Last Tuesday (3/17) I got the news that Mayo Clinic would be cancelling all elective surgeries and appointments that weren’t absolutely necessary, so I wasn’t sure I would have a job this week. As of writing, my position at Mayo has completely changed from rooming patients and scheduling appointments, to screening patients and employees as they walk in the building. Temperature checks have begun on every person coming in, with multiple screening questions asked before we determine if they can go to their appointment, or need to go be tested for the coronavirus.

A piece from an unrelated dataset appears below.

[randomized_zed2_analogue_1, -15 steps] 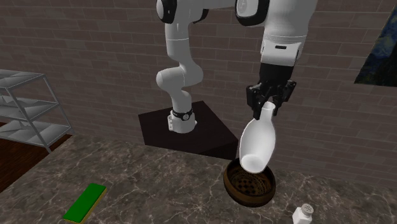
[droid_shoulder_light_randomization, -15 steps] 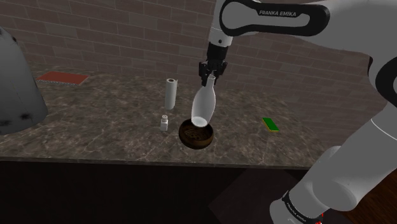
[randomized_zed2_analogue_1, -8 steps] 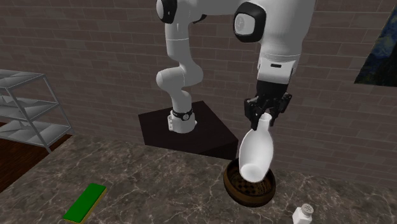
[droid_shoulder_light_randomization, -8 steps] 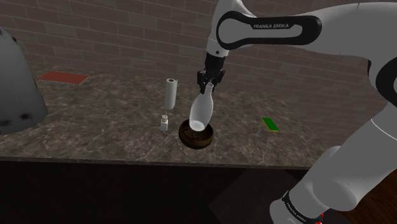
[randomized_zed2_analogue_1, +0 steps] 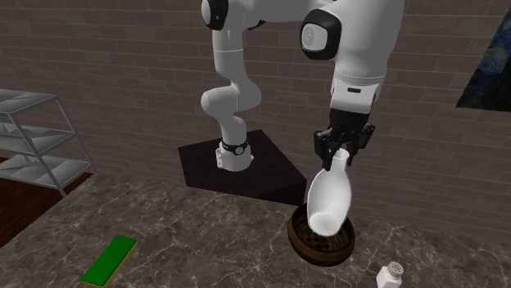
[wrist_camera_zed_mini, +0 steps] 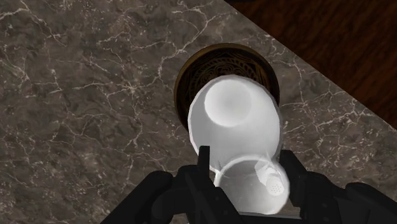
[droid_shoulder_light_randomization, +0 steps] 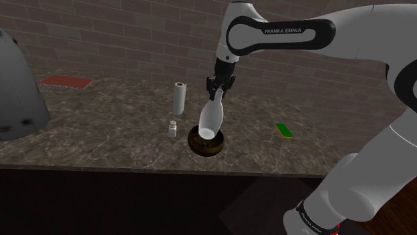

Throughout the last week, I volunteered for multiple different positions dealing with the outbreak, and Thursday (3/19) around 3:45pm, I was told I would be working 12pm-7pm screening patients every day for the foreseeable future. This started the next day. Every day, and damn near every hour, protocols for screening have changed. I currently have been working since Monday the 16th, and will continue to work my 12-7 shift until the 29th. Thankfully they added in a rotation, so I will luckily have 7 days off after the 29th, and have a weekly rotation start after that. That 7 days on, 7 days off rotation is where these goals come into play.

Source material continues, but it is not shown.